LY411575 lowers cortical Aβ40 in young transgenic CRND8 mice with an ED50 of approximately 0.6 mg/kg and causes significant thymus atrophy and intestinal goblet cell hyperplasia at doses exceeding 3 mg/kg. The severity of intestinal goblet cell hyperplasia induced by a 10 mg/kg dose of LY411575 is consistent across both young and aged mice^[3].

Additionally, LY411575 has been shown to inhibit the formation of proliferative vitreoretinopathy (PVR) in mice, demonstrating its effectiveness in vivo^[5].

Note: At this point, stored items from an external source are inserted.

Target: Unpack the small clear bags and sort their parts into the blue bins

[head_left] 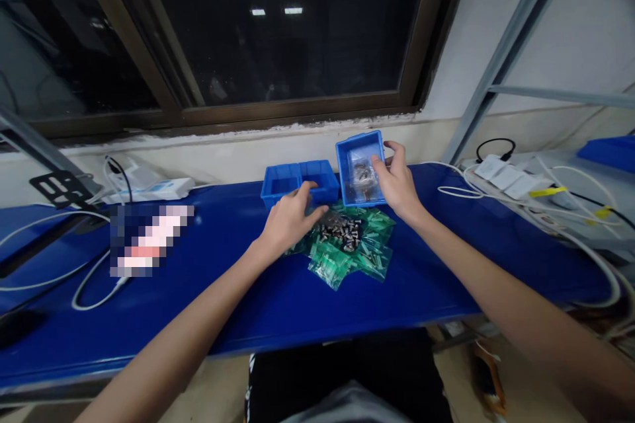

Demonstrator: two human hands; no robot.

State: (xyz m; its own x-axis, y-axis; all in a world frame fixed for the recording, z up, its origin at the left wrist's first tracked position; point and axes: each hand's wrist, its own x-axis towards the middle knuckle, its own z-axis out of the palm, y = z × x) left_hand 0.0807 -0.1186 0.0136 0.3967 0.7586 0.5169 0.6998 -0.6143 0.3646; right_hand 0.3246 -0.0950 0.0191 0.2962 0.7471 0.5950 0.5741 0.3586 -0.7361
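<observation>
Bolts (340, 232), short and metal, lie in a loose heap on top of green-tinted plastic bags (330, 266), which are spread on a blue table (238, 297) directly between the two hands. More metal parts sit inside a clear plastic bag (358, 175), held in a single blue bin (360, 140). Their exact type is too small to confirm.

The right hand (397, 186) is closed on this bin, with its fingers over the right wall and its thumb reaching inside. The bin stands tilted up off the table, just behind the green bags.

The left hand (290, 217) is open with its fingers loosely curved, and the fingertips touch the front of a double blue bin (280, 190). This two-compartment bin stands on the table just left of the single bin and behind the heap.

White cables (92, 291) lie on the table at left, beside a white power strip (149, 190) and a pixelated patch (149, 239) whose contents cannot be identified. More white cables (459, 190) run along the right side, near white paper labels (503, 175). Another blue bin (610, 152) sits at the far right. A dark window (278, 26) fills the wall behind the table.
</observation>
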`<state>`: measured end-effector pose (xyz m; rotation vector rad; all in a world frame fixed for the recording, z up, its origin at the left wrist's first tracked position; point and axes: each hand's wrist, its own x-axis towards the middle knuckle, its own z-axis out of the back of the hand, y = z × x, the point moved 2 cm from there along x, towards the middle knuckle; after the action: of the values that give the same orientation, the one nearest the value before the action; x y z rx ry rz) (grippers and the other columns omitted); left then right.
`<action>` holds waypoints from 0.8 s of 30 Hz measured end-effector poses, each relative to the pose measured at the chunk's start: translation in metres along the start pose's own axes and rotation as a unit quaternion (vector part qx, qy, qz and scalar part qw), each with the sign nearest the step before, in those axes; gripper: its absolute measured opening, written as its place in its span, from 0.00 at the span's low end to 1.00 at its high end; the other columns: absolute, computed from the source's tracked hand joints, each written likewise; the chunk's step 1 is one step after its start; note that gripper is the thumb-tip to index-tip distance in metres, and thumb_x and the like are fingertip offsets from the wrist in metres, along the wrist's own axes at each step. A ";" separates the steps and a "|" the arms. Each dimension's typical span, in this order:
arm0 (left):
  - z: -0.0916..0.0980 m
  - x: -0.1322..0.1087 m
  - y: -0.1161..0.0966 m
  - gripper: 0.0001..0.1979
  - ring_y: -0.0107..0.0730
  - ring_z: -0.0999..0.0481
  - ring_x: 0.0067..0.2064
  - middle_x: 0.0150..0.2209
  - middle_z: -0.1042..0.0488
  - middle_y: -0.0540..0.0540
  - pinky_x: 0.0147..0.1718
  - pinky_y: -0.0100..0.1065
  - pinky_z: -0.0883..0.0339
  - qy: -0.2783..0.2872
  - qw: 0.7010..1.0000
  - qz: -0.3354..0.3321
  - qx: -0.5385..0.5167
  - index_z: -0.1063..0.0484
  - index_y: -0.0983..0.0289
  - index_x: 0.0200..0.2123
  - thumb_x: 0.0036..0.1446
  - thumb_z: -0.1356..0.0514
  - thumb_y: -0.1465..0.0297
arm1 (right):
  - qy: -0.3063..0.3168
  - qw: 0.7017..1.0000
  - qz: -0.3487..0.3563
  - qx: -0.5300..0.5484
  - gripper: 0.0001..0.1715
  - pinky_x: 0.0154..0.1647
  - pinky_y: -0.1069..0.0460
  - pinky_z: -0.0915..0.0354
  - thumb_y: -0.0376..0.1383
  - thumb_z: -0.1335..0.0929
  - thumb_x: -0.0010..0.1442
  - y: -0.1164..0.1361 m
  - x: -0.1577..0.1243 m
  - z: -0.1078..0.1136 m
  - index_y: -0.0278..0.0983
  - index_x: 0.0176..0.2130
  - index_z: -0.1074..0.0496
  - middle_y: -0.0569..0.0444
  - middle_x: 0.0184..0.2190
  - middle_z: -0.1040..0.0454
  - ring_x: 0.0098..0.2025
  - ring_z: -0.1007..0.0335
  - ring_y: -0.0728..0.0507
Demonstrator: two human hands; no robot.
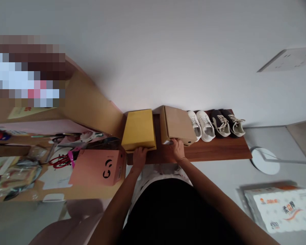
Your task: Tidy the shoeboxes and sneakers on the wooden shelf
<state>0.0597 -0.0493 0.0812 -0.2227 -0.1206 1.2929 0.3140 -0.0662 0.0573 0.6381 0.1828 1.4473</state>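
A yellow cardboard box (139, 128) sits at the left end of a brown wooden shelf (219, 149). My left hand (139, 156) is closed at its front lower edge, the fingertips partly out of sight against the box. To the right, a plain brown cardboard box (180, 124) stands turned at a slight angle, and my right hand (177, 149) grips its front edge with curled fingers. Beside that box is a pair of white sneakers (204, 126), partly covered by it. A pair of dark sneakers (228, 123) with light laces follows at the shelf's right.
On the left, a cluttered desk (91, 194) holds a pink box (95, 166), red cord (60, 161) and plastic bags (20, 173). A pale wall (173, 68) rises behind the shelf. A tissue pack (285, 209) and a round white object (265, 160) lie at right.
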 end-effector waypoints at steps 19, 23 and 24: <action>-0.012 0.015 -0.129 0.13 0.50 0.26 0.52 0.42 0.25 0.61 0.60 0.48 0.40 0.098 0.865 0.162 -0.464 0.24 0.61 0.40 0.50 0.35 0.77 | -0.031 0.971 -0.228 0.064 0.25 0.61 0.37 0.40 0.41 0.36 0.65 -0.106 -0.016 0.103 0.33 0.58 0.32 0.38 0.57 0.33 0.59 0.37 0.34; -0.048 0.080 -0.269 0.16 0.45 0.33 0.62 0.56 0.27 0.63 0.65 0.45 0.46 0.155 0.835 0.061 -0.525 0.26 0.62 0.47 0.54 0.39 0.77 | 0.060 0.947 -0.308 0.075 0.24 0.62 0.40 0.39 0.34 0.36 0.63 -0.158 0.021 0.117 0.32 0.58 0.33 0.36 0.59 0.34 0.62 0.37 0.35; -0.059 0.096 -0.296 0.15 0.45 0.35 0.64 0.56 0.28 0.63 0.66 0.45 0.48 0.165 0.818 0.105 -0.540 0.26 0.63 0.46 0.54 0.39 0.78 | 0.099 0.937 -0.326 0.079 0.22 0.61 0.40 0.39 0.32 0.36 0.62 -0.165 0.033 0.114 0.33 0.56 0.31 0.36 0.58 0.31 0.61 0.35 0.35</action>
<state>0.3765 -0.0386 0.0891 -1.4683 -0.5451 1.2552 0.5164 -0.0668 0.0754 0.4923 0.6152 0.8510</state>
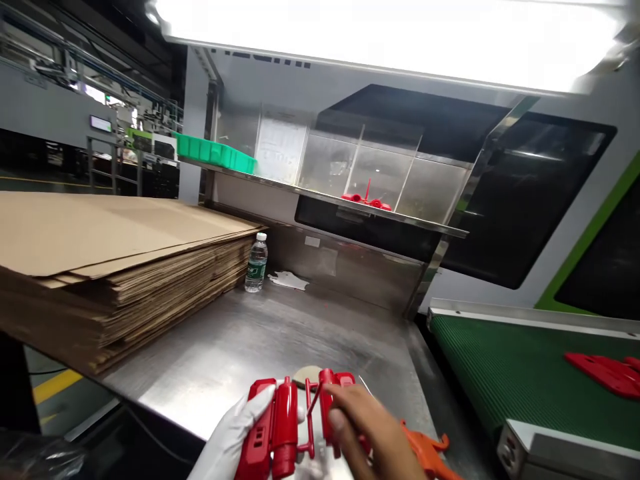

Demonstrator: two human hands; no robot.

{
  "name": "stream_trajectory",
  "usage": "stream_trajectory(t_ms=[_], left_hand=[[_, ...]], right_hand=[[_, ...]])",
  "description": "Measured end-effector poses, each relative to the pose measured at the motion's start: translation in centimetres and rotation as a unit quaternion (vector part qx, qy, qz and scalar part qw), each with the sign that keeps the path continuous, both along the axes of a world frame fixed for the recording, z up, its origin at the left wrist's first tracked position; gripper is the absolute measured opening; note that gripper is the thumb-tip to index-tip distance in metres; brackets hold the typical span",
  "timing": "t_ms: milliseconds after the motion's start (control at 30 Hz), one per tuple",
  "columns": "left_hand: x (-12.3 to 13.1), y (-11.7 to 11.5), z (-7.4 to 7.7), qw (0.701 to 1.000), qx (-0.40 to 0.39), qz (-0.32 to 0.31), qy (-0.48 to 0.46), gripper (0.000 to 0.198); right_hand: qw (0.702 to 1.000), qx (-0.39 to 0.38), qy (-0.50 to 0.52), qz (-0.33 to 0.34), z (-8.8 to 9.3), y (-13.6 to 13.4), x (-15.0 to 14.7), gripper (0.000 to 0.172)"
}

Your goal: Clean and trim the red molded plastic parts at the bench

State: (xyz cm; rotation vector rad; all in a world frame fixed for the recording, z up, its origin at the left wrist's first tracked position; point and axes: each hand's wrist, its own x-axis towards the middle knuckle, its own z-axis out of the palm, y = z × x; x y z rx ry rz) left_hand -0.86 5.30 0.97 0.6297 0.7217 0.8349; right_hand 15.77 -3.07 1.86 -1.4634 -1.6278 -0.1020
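Note:
My left hand (239, 427), in a white glove, is closed around the left side of a red moulded plastic part (286, 427). The part has two cylinders joined by thin red rods. My bare right hand (367, 427) has its fingers bent against the right cylinder and a slanting thin rod; the fingertips partly hide what they grip. An orange object with a hooked end (425, 448) lies just right of that hand, its lower portion cut off by the frame. Behind the red part, a pale round disc (306, 375) is partly covered.
On the metal table (320, 327) stand a cardboard stack (170, 280) and a water bottle (257, 263). Above, a shelf (320, 195) holds a green bin (215, 153) and red parts (367, 201). At right, a green conveyor (525, 373) carries red pieces (605, 372).

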Motion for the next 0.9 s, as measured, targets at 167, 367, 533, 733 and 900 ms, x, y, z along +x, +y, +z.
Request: stream_trajectory(t_ms=[167, 367, 533, 733, 900], left_hand=[[-2.2, -0.4, 0.4, 0.998, -0.061, 0.023, 0.004, 0.019], [-2.0, -0.3, 0.0, 0.998, -0.019, -0.036, 0.057, 0.026], [-2.0, -0.3, 0.5, 0.997, -0.040, -0.052, 0.042, 0.025], [-2.4, -0.8, 1.9, 0.993, -0.066, -0.068, -0.069, 0.055], [-1.7, -1.2, 2.6, 0.970, -0.112, -0.104, -0.190, 0.029]], right_hand=[[0.904, -0.137, 0.405, -0.014, 0.5, -2.9, 2.9, 0.065], [0.696, -0.215, 0.634, 0.258, -1.5, -3.5, 1.3, 0.066], [0.687, -0.198, 0.661, 0.227, -1.4, -4.1, 1.0, 0.046], [0.610, -0.142, 0.772, 0.102, -0.9, -4.5, 1.1, 0.035], [0.608, -0.148, 0.774, 0.091, -0.1, -4.7, 1.8, 0.031]])
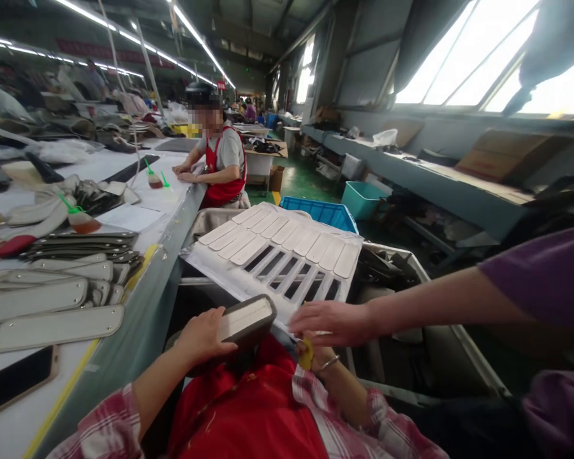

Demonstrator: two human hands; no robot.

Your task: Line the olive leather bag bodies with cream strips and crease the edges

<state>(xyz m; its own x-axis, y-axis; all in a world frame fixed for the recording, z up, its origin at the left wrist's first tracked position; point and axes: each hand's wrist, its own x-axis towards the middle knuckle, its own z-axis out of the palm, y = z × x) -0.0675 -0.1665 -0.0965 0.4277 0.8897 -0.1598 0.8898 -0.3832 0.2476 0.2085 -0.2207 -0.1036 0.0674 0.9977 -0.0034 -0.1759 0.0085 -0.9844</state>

LY-411,575 inhibits Notch activation, leading to apoptosis in both primary and immortalized KS cells. At a concentration of 500 μM, LY-411,575 causes G2/M growth arrest in SLK cells^[2].

LY411575 effectively reduces the levels of intracellular HCV RNA with an IC50 of 0.56 ± 0.20 μM and also decreases extracellular HCV particles. When used alone or in combination with BMS-790052 at concentrations ranging from 0-40 nM, LY411575 lowers supernatant infectious titers in a dose-dependent manner, showing synergistic effects in reducing infectious virus production. Additionally, a 10 μM dose of LY411575 impairs ROS production in cells infected with HCVcc^[4].

In vitro, LY411575 markedly reduces epithelial-mesenchymal transition (EMT) by inhibiting Notch signaling activation^[5].